Bug 2127285

Summary: Instance HA compute nodes not coming up after outage
Product: Red Hat OpenStack Reporter: nalmond
Component: openstack-tripleo-heat-templatesAssignee: Luca Miccini <lmiccini>
Status: MODIFIED --- QA Contact: Joe H. Rahme <jhakimra>
Severity: high Docs Contact:
Priority: high    
Version: 17.1 (Wallaby)CC: dasmith, dhill, eglynn, jhakimra, kchamart, lmiccini, mburns, ratailor, sbauza, sgordon, smooney, vromanso
Target Milestone: z2Keywords: Triaged
Target Release: 17.1   
Hardware: x86_64   
OS: Linux   
Whiteboard:
Fixed In Version: openstack-tripleo-heat-templates-14.3.1-17.1.20230806061110.e63d633.el9osttrunk Doc Type: If docs needed, set a value
Doc Text:
Story Points: ---
Clone Of: Environment:
Last Closed: Type: Bug
Regression: --- Mount Type: ---
Documentation: --- CRM:
Verified Versions: Category: ---
oVirt Team: --- RHEL 7.3 requirements from Atomic Host:
Cloudforms Team: --- Target Upstream Version:
Embargoed:

Description nalmond 2022-09-15 20:21:27 UTC
Description of problem:
Following a controlplane outage as a result of a traffic flood, multiple compute nodes were down in 'openstack compute service list'. The controlplane had been restored but these compute nodes were still down. Looking in the output of 'podman logs nova_compute' on the affected compute nodes, we saw this repeatedly:

Running command: '/var/lib/nova/instanceha/check-run-nova-compute '
+ exec /var/lib/nova/instanceha/check-run-nova-compute
Checking 169 migrations
Waiting for evacuations to complete or fail
Checking 169 migrations
Waiting for evacuations to complete or fail
...truncated...

Logging in /var/log/containers/nova/nova-compute.log had stopped.

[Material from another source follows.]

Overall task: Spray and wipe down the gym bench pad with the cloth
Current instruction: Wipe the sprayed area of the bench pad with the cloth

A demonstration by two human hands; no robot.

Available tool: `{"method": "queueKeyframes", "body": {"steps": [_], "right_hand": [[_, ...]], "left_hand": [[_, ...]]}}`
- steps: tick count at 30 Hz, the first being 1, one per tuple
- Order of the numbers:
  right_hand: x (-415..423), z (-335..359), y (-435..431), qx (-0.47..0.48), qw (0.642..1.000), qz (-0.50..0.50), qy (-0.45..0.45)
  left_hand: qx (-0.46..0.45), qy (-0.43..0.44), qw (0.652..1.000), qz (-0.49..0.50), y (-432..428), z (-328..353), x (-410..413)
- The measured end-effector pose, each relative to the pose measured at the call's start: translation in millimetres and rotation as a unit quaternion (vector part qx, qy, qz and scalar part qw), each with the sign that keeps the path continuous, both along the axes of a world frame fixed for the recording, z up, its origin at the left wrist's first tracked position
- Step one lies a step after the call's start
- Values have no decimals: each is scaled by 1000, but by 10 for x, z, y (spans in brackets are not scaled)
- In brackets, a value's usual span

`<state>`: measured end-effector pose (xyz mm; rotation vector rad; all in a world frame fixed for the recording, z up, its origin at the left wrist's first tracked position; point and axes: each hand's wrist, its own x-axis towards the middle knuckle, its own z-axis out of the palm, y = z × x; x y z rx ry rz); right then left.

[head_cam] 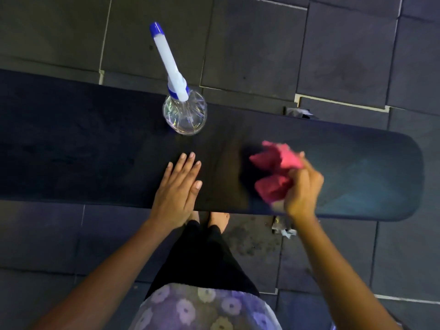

There were only about 30 instances on this node, nowhere near 169. The evacuations did not appear to be in progress, only 1 instance was in "MIGRATING" and it was on a different compute node than the above messages were captured from (though it was also on an affected node). It does not look like the nodes successfully fenced.

We were able to recover from this with a manual code change to the script in /var/lib/nova/instanceha/check-run-nova-compute but this should not be necessary. Is there a better way to recover from this or even better prevent this state in the first place?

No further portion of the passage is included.